(Cambridge University Press, November 2004)
Adapted from the book jacket:
Crimes Against Humanity: A Normative Account provides a philosophical analysis of some of the most difficult issues in international criminal law, especially why some crimes are properly thought to harm humanity and hence to be prosecutable in international tribunals.
The book focuses on the moral, legal and political questions that arise when individuals who commit mass or collective crimes, such as crimes against humanity, are held accountable by international criminal tribunals.
To be defensible, international criminal law must move beyond honoring the victims of horrific harms and must embrace norms that support an international rule of law. If international law is to achieve the respect and fidelity to law that is the hallmark of most domestic law settings, defendants’ rights must be given at least as much attention as victims’ rights.
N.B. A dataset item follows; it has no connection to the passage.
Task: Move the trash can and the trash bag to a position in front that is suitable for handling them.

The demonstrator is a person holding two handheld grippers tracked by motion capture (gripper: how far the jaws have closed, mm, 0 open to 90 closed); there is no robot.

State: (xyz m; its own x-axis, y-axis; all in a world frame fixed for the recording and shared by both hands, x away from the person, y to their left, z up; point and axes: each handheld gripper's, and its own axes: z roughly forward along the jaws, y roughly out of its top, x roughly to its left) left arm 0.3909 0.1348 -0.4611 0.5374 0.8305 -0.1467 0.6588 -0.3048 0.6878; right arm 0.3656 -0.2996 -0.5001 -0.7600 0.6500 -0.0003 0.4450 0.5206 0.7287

The discussions in Crimes Against Humanity are a mixture of philosophical analysis and assessments of developments in international criminal law, including lengthy discussions of the Eichmann, Pinochet and Tadic cases.
“This book is the first attempt to lay out a normative theory that would support international prosecutions of the sort that are occurring in international criminal courts in the Hague and Arusha,” said May, an expert in moral and legal responsibility as well as international criminal law.
“To do so, I defend a more limited role for such international criminal courts than many defenders of these courts would like, but I do provide a grounding for these courts, nonetheless contrary to the current position of the United States government, which opposes the new International Criminal Court.”
The book is the first of a projected three-volume set. The second book will be called War Crimes and Just Wars and the third will be Crimes Against Peace and Unjust Wars.